* What is required
No pictures go into the copy. Write out exactly the lines below from the one containing "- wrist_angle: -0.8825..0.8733" through the one containing "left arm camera".

╭──

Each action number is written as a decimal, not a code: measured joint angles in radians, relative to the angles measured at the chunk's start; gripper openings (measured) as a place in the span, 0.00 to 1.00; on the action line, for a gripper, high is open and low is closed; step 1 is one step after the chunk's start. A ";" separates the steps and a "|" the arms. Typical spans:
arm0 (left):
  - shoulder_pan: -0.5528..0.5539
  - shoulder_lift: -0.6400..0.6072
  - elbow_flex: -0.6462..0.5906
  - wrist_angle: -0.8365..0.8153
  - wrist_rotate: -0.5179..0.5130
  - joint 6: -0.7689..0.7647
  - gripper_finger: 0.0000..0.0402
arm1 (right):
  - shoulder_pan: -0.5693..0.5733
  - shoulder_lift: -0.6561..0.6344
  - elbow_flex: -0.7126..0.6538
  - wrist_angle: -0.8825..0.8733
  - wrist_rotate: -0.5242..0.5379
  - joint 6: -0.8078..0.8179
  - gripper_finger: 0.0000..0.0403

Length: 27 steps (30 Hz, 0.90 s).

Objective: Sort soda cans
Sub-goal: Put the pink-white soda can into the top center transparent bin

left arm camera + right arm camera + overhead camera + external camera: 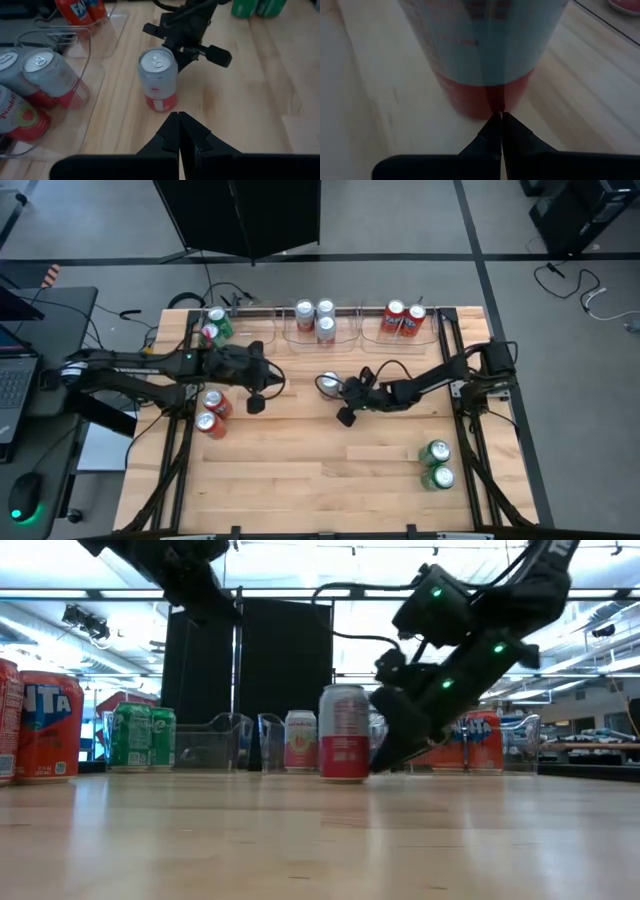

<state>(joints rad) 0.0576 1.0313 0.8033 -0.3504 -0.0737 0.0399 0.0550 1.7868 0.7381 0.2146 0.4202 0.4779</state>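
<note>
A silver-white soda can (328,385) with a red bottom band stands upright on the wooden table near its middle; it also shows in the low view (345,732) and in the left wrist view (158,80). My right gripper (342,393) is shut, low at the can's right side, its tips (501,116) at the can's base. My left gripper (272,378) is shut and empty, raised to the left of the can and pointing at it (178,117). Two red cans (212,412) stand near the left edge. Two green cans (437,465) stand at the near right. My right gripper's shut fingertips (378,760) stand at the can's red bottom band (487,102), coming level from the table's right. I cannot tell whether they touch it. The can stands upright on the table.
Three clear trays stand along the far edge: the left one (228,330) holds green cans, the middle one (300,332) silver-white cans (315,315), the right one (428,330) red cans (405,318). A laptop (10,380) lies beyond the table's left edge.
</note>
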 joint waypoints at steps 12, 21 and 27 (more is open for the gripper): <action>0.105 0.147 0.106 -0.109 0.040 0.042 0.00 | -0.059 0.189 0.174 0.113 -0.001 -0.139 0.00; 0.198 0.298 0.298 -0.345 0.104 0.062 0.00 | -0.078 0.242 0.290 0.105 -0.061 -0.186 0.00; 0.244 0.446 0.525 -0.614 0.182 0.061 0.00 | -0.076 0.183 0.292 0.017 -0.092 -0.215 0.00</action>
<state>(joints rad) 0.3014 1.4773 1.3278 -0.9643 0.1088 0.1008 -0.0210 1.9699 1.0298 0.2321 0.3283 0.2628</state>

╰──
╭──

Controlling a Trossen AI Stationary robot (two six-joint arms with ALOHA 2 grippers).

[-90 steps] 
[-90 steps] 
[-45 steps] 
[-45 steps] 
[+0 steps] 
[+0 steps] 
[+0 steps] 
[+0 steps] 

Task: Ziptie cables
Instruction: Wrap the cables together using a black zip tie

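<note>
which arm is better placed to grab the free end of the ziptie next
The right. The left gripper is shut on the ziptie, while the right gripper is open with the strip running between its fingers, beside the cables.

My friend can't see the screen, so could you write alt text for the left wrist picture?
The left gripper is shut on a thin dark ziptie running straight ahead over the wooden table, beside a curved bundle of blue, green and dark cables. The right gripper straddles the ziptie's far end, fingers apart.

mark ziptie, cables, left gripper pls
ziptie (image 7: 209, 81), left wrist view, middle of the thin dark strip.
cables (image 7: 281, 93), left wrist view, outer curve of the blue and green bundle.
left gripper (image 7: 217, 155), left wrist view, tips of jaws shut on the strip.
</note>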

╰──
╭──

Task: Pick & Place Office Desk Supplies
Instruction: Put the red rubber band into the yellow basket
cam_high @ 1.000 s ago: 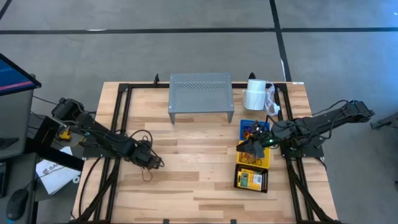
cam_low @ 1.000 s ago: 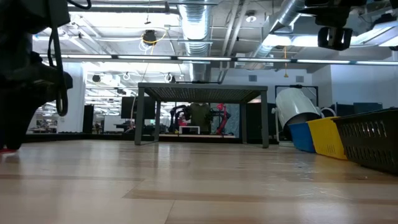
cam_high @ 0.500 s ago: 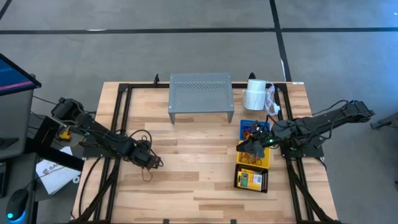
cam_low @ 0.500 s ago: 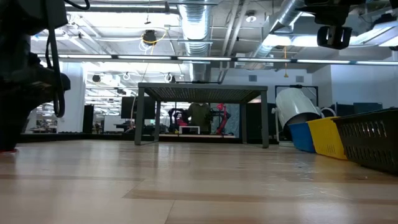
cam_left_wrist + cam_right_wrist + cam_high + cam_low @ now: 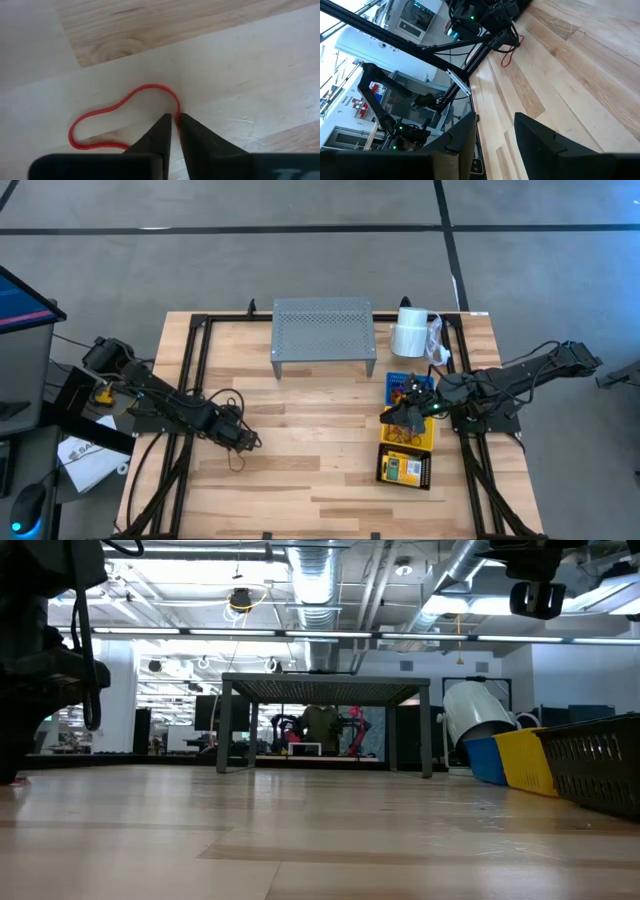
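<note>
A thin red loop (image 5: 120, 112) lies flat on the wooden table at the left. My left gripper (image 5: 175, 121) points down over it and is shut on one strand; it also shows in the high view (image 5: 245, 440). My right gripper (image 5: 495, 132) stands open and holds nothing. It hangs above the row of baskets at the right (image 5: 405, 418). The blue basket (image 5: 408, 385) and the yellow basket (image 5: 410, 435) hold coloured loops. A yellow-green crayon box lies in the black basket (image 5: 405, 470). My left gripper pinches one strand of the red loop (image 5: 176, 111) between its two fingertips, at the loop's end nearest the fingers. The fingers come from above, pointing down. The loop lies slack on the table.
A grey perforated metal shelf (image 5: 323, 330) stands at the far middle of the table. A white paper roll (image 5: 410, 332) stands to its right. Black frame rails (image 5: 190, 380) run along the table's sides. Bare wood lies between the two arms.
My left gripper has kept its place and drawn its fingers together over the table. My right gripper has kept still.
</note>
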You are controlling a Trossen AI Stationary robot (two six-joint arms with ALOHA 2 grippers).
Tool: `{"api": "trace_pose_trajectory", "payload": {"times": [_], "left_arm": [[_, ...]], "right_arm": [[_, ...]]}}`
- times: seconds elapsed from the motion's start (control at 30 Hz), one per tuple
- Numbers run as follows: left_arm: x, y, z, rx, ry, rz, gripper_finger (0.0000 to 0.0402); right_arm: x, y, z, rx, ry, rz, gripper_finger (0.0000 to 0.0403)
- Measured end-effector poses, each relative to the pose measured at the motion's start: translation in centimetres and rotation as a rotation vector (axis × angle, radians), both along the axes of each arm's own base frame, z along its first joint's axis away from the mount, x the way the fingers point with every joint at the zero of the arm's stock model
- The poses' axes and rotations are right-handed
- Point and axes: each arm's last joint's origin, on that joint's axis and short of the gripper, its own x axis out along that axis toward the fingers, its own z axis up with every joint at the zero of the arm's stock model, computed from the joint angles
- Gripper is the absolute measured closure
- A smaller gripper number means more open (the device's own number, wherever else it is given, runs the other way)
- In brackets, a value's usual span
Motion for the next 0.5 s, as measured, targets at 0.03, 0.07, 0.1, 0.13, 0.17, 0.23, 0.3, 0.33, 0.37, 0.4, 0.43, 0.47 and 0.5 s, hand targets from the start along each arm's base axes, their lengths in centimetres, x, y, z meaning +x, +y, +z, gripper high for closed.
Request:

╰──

* Result of the exercise
  - wrist_angle: -0.8825..0.8733
  - wrist_rotate: -0.5242..0.5379
  - joint 6: -0.8078..0.8179
  - gripper_finger: 0.0000..0.0403

Length: 27 steps (30 Hz, 0.90 s).

Objective: Sort soda cans
Sub-goal: Put the pink-white soda can into the top center transparent bin

left arm camera + right arm camera + overhead camera + external camera: 

With the answer given, the exercise is complete.